__Exercise__. Work out how many lines in the data below contain the string "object", and reply with that figure alone.
[Opening Given data section]
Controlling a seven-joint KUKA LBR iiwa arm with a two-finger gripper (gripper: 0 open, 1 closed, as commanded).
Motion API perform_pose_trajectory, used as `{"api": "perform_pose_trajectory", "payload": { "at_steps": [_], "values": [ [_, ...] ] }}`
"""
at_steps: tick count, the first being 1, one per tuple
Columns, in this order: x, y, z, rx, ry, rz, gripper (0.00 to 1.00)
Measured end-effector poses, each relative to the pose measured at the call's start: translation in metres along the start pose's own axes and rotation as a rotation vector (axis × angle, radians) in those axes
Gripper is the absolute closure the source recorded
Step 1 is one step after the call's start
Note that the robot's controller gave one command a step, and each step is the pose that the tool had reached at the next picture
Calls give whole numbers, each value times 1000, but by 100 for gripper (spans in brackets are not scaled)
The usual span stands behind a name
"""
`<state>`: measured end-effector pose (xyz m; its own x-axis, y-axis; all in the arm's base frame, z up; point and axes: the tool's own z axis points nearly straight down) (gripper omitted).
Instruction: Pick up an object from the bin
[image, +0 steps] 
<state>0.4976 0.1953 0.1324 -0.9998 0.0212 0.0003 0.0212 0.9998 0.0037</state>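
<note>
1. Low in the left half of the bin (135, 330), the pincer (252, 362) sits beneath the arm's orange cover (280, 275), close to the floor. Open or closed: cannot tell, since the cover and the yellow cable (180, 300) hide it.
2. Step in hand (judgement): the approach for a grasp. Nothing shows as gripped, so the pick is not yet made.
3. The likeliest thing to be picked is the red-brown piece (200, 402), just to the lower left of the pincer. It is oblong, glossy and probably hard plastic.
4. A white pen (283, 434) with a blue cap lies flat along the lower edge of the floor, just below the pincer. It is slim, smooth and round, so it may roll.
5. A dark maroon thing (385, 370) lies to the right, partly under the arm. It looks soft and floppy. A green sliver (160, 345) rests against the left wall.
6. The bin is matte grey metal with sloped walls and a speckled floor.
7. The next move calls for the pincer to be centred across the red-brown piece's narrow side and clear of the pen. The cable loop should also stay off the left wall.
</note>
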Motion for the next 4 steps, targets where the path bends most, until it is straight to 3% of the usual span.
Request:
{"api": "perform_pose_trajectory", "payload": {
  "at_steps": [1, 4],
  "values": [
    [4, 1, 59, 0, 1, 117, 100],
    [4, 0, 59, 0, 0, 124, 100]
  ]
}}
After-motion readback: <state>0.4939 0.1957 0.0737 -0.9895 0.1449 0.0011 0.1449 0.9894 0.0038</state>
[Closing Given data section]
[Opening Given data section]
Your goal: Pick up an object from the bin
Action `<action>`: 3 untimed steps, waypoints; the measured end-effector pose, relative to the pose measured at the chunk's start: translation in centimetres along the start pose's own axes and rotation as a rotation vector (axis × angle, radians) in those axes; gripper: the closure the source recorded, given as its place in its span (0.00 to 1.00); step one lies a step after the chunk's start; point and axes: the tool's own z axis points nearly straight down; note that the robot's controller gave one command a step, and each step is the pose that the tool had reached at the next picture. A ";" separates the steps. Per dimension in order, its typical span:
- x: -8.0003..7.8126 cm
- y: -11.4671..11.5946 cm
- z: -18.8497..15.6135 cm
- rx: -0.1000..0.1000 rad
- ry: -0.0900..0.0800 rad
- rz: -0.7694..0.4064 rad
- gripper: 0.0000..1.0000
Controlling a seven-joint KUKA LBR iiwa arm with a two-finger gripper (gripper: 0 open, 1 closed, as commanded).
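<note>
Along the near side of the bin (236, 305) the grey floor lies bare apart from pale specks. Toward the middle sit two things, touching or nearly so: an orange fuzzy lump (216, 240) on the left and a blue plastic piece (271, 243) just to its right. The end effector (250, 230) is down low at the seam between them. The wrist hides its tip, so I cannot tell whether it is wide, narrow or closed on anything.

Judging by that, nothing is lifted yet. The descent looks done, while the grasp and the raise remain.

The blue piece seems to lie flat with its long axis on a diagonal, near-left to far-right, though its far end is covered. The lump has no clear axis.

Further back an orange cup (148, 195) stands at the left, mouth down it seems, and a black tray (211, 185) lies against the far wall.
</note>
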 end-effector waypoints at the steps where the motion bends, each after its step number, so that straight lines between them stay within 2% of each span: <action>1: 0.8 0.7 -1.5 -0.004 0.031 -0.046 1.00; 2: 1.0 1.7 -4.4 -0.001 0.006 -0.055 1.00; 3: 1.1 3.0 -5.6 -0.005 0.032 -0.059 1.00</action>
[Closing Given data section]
__Answer to this problem__. 2